--- GIVEN MATERIAL Enclosed Below ---
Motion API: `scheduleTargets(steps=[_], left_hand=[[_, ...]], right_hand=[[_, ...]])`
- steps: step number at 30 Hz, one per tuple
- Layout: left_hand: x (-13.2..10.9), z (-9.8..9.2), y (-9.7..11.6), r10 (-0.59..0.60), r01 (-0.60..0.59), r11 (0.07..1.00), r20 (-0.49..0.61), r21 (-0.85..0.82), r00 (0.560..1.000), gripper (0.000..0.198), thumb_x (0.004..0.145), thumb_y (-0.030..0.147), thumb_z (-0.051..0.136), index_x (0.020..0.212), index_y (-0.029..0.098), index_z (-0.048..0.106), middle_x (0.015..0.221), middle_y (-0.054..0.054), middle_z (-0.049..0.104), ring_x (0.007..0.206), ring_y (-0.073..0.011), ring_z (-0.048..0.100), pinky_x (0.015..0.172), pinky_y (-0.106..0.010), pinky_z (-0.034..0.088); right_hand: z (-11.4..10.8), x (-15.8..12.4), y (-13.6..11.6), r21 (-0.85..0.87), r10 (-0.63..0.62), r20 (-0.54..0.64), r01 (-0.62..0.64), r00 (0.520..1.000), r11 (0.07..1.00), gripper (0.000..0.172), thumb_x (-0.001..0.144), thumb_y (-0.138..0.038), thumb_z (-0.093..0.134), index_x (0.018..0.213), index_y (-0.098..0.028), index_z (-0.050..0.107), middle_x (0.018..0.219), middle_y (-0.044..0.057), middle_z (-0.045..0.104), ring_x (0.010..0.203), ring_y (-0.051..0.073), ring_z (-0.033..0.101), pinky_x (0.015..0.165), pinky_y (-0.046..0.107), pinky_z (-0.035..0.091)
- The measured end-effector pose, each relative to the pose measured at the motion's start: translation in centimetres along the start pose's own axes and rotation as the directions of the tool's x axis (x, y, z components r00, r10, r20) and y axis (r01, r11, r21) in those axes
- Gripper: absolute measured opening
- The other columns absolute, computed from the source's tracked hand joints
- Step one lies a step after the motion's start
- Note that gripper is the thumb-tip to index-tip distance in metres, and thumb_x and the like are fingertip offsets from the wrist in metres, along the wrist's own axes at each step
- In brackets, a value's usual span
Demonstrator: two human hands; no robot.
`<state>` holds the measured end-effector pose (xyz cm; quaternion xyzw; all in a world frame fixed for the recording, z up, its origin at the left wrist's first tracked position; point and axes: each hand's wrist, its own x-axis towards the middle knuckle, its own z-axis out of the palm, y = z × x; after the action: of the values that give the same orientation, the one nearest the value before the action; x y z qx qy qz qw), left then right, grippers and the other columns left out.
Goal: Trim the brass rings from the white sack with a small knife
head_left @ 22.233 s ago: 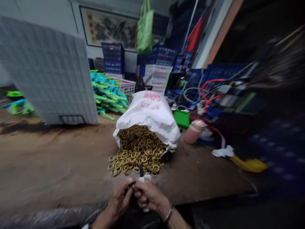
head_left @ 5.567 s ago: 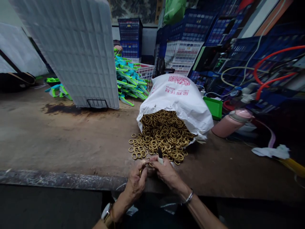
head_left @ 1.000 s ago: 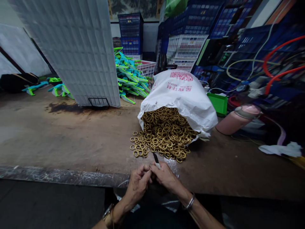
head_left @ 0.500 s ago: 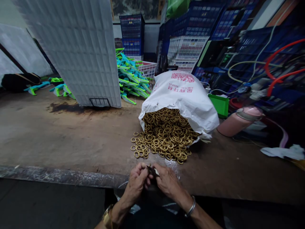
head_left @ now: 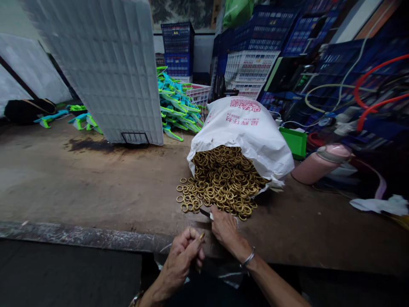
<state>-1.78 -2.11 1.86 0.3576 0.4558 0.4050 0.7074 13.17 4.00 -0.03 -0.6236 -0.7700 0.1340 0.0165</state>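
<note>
"Gold-coloured rings (head_left: 225,187): where did you log them?"

"From my remote station I recorded the loose heap at twelve o'clock from the right hand (head_left: 226,229), reaching out of the mouth of the white sack (head_left: 244,125) onto the bench (head_left: 105,183). Its spread ran wide, roughly from nine o'clock to three."

"Which hand was nearer?"

"The right. Its fingers lay just beside the heap's near edge; whether they touched a ring, I could not tell. The left hand (head_left: 183,256) sat farther back, with the heap at about one o'clock from its fingertips."

"And the state of the fingers?"

"Left thumb and forefinger pinched a single ring (head_left: 202,236), which showed nearly edge-on, its long side slanting toward one o'clock. Whether the curled fingers below hid others, I could not tell. The right fingers were closed round a dark-bladed tool (head_left: 205,212), whose blade pointed to ten o'clock, along the heap's near rim."

"And that ring, relative to the right hand?"

"I noted it at seven o'clock from those fingertips, apart from both tool and heap."
</note>
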Motion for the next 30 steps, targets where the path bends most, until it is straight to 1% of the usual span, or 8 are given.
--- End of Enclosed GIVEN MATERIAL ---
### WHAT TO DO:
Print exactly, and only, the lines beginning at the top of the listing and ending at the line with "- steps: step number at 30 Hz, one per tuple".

### EXPECTED OUTPUT:
Motion API: `scheduleTargets(steps=[_], left_hand=[[_, ...]], right_hand=[[_, ...]])`
- steps: step number at 30 Hz, one per tuple

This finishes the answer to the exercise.